Сегодня многие говорят о живописи Малявина, да и Архипова в контексте феминизма. И если их современник Лев Бакст писал своенравную поэтессу Зинаиду Гиппиус, а друг Бакста Валентин Серов — властную актрису Марию Ермолову, то герои новой выставки показали силу простых русских крестьянок. Так что — да, это, конечно, эмансипация женщин. Но не в меньшей степени это эмансипация цвета, который оказывается самодостаточным. Заполняющим всё пространство у Малявина и вспыхивающим яркими пятнами у Архипова.
Но главное, что сам этот цвет обретает у обоих мастеров новое качество и новые смыслы. Красный в традиционных народных представлениях — знак праздника, красоты. Вспомним выражение «красна девица». И поначалу Малявин, а вслед за ним и Архипов трактуют его именно в таком ключе. Но ведь пурпур — еще и оттенок крови, огня. А позже и символ большевизма.
«Вихрь» создавался в 1905-м — в год первой русской революции, и учитель Малявина Илья Репин усмотрел в картине отнюдь не апофеоз деревенского веселья, но пламя пожаров. Сегодня мы вольны не соглашаться с трактовкой, которая, конечно, доминировала в искусствоведении советского периода, но нельзя не почувствовать этой агрессивности, необузданной энергии, заключенной в симфонии кричащих тонов.
И вот уже мы видим, как в малявинском цвете вызревает экспрессионизм. Образы становятся пугающими, праздничность уступает место опасности. И даже когда художник отказывается от красного и начинает писать преимущественно черным, настроение не смягчается, даже наоборот. На портрете малявинского покровителя Беклемишева, который и перевез его из Афона, старческое лицо с почти безумными глазами выступает из темного марева — и хочется спрятаться, скрыться от этого жуткого взгляда.
Архипов же никогда не доходил до такого градуса эмоций. Хотя именно его кисти принадлежит единственное в экспозиции полотно на тему войны — «Октябрь в деревне» (1918). Художник изобразил революционные бои, на передний план поставив отчаянно кричащего юношу с красным флагом. Но вот парадокс: убрав всю конкретику, превратив человеческие фигуры в мельтешащие разноцветные мазки, он избежал и явного трагизма. Получилось скорее размышление о суетности, сиюминутности исторических перипетий: недаром две трети всего пространства здесь занимает не земная неразбериха, а величественное алеющее небо.

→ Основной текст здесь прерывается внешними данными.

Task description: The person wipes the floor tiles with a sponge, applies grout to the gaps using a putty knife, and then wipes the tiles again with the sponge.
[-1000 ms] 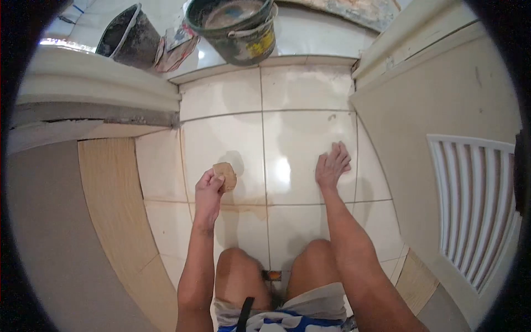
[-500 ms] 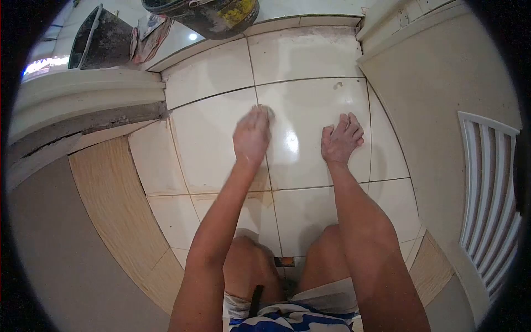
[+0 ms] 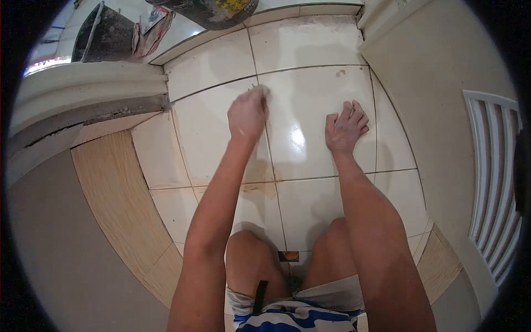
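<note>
The tile joint (image 3: 272, 166) runs directly under the curled left hand (image 3: 248, 113).

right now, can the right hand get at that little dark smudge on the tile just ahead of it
Probably yes: the right hand rests on the tile, and the smudge lies just past its fingertips with only bare tile between.

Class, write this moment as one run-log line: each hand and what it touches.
left hand: curled, blurred, on tile joint | right hand: flat on floor tile | bucket: beyond hands, top edge
</note>
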The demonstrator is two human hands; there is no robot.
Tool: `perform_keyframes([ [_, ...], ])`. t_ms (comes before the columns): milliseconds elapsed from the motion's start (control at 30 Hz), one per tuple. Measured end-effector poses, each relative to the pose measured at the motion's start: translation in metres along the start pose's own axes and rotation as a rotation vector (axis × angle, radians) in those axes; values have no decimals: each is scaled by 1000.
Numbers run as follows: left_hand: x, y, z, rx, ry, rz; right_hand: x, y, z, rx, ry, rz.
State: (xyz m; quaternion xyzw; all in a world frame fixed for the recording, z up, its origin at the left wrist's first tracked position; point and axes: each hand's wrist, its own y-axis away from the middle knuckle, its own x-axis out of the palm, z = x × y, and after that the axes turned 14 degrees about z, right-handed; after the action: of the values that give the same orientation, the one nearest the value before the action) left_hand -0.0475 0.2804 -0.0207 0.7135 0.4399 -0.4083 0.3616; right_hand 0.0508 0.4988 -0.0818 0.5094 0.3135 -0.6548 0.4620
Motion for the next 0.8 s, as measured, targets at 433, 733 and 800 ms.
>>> perform_keyframes([
  [433,4,-20,-15,-271,-192,-45,2,-4,-1,9,29,9],
  [733,-11,0,-20,-255,25,-32,5,-4,-3,8,29,1],
  [800,-20,-21,-7,-208,-13,-39,3,-3,-2,10,26,13],
])
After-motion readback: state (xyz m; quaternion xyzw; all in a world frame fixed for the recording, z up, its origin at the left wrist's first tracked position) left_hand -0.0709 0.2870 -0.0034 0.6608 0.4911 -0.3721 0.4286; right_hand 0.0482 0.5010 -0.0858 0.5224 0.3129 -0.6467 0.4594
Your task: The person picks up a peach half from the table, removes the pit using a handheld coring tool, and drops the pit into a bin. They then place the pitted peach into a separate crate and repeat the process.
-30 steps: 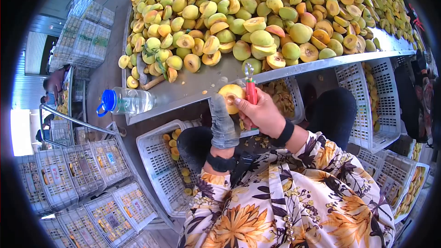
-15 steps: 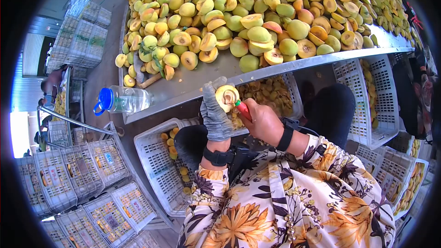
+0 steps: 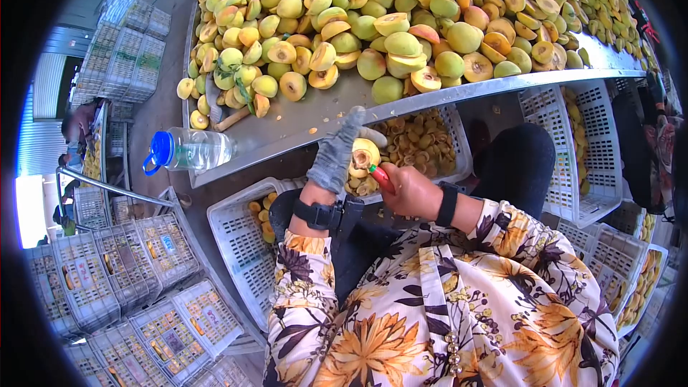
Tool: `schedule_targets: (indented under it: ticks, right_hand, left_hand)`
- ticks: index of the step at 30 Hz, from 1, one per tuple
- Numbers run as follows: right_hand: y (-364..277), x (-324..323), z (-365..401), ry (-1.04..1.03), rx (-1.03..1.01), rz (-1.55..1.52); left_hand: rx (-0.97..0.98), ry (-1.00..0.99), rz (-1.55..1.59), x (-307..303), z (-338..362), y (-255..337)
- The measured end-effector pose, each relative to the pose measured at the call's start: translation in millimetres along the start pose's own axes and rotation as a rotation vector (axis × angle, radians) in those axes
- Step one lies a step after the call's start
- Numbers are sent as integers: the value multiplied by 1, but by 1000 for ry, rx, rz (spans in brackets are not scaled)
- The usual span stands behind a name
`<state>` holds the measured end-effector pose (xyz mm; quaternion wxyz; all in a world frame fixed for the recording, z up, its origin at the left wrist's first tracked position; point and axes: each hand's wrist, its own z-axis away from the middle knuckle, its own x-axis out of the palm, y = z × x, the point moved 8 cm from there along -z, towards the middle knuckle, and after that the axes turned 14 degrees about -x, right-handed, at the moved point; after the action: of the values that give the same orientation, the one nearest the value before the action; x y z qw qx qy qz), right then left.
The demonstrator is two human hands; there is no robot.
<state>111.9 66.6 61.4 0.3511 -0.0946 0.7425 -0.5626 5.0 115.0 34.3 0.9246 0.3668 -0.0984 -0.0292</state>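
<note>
A grey glove covers my left hand (image 3: 340,150), whose fingers hold a cut peach half (image 3: 364,155) with its hollow facing up. Bare and closed, my right hand (image 3: 411,191) grips a red-handled tool (image 3: 383,178). The tool's green collar is at the peach half, and its tip is hard to make out. Both hands are over a crate of peach pieces (image 3: 423,145), just off the metal table's front edge (image 3: 315,134). Many halved peaches (image 3: 358,29) are heaped on that table.
A water bottle with a blue lid (image 3: 193,150) lies at the table's left corner. White crates stand at the lower left (image 3: 244,244) and right (image 3: 605,158), with stacked crates (image 3: 115,265) farther left. Other people (image 3: 79,125) are at the far left and right edge.
My left hand has tilted, its wrist shifting left and its index finger now extended upward. The peach half and the tool have moved slightly.
</note>
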Motion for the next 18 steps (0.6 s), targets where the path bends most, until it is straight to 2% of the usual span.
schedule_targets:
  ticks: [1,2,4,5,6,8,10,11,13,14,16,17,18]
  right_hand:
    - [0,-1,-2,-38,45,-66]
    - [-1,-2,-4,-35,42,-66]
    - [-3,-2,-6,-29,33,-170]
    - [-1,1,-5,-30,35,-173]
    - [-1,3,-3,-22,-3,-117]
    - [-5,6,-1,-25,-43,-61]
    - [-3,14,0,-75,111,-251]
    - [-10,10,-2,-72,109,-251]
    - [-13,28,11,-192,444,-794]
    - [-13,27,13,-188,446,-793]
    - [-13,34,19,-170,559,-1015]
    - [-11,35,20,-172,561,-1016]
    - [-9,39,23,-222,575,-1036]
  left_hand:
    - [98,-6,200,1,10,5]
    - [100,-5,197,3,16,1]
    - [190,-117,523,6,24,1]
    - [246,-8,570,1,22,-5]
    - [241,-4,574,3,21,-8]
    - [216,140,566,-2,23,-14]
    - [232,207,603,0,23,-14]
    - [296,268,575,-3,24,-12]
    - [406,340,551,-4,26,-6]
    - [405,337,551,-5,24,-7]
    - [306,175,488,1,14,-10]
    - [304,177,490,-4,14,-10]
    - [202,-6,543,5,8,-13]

В экспозиции, кстати, есть и пейзажи Архипова — импрессионистские, а то и фовистские по технике. Он любил писать не только людей. Да и в его портретах интерьеры подчас не менее интересны, чем сами герои. Например, в поздней картине «За работой» едва различимая женская фигура почти растворяется в размытых, лишь намеченных и всё равно доминирующих предметах обстановки избы. Здесь уже рукой подать до абстракции.
Малявин, напротив, всегда делает акцент на человеке, пусть даже его одежде уделяет внимания куда больше, чем лицу (скажем, в картине «Девка» 1903 года хочется смотреть прежде всего на мозаичный каскад мельчайших штрихов, изображающих складки платья и вызывающих ассоциацию чуть ли не с Филоновым). И нередко он обходится вовсе без фона. Особенно в графических работах: акварелях, рисунках карандашом, темперой, пастелью. Их на выставке немного, около десятка, но все — жемчужины. Красный там, конечно, тоже есть. Выдающийся колорист виден и в этом жанре. Но стоит признать, что линия у Малявина не менее сильная, чем цвет.
В общей сложности Третьяковка представила около 200 работ двух художников, и это, конечно, далеко не полная панорама их творчества. Однако зритель не избалован сколь-нибудь представительными выставками Малявина и Архипова, тем более такими эстетскими и яркими (во всех смыслах). Так что на улице ценителей искусства праздник. Можно сказать, красный день календаря.